» Your objective
Please reproduce exactly the line that carries "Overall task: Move" and all remaining lines through the last line of the data, and write nothing else.

━━ Exercise data

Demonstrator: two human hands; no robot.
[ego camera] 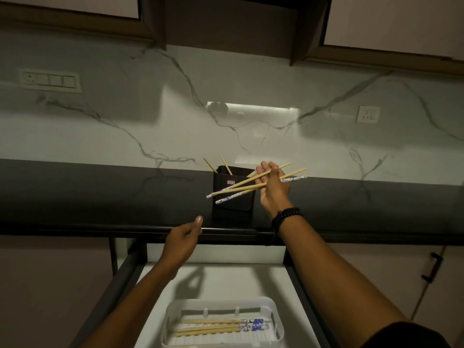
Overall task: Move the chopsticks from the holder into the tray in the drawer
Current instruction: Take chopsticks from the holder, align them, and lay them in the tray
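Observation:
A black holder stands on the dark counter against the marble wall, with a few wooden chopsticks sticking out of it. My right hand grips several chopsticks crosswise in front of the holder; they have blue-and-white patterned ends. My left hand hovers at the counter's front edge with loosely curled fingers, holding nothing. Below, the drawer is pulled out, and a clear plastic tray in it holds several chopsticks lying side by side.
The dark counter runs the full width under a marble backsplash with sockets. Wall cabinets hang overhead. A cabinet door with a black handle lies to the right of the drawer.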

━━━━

» Your response
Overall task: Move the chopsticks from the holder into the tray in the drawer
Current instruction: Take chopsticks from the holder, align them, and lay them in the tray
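Observation:
A black holder stands on the dark counter against the marble wall, with a few wooden chopsticks sticking out of it. My right hand grips several chopsticks crosswise in front of the holder; they have blue-and-white patterned ends. My left hand hovers at the counter's front edge with loosely curled fingers, holding nothing. Below, the drawer is pulled out, and a clear plastic tray in it holds several chopsticks lying side by side.
The dark counter runs the full width under a marble backsplash with sockets. Wall cabinets hang overhead. A cabinet door with a black handle lies to the right of the drawer.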

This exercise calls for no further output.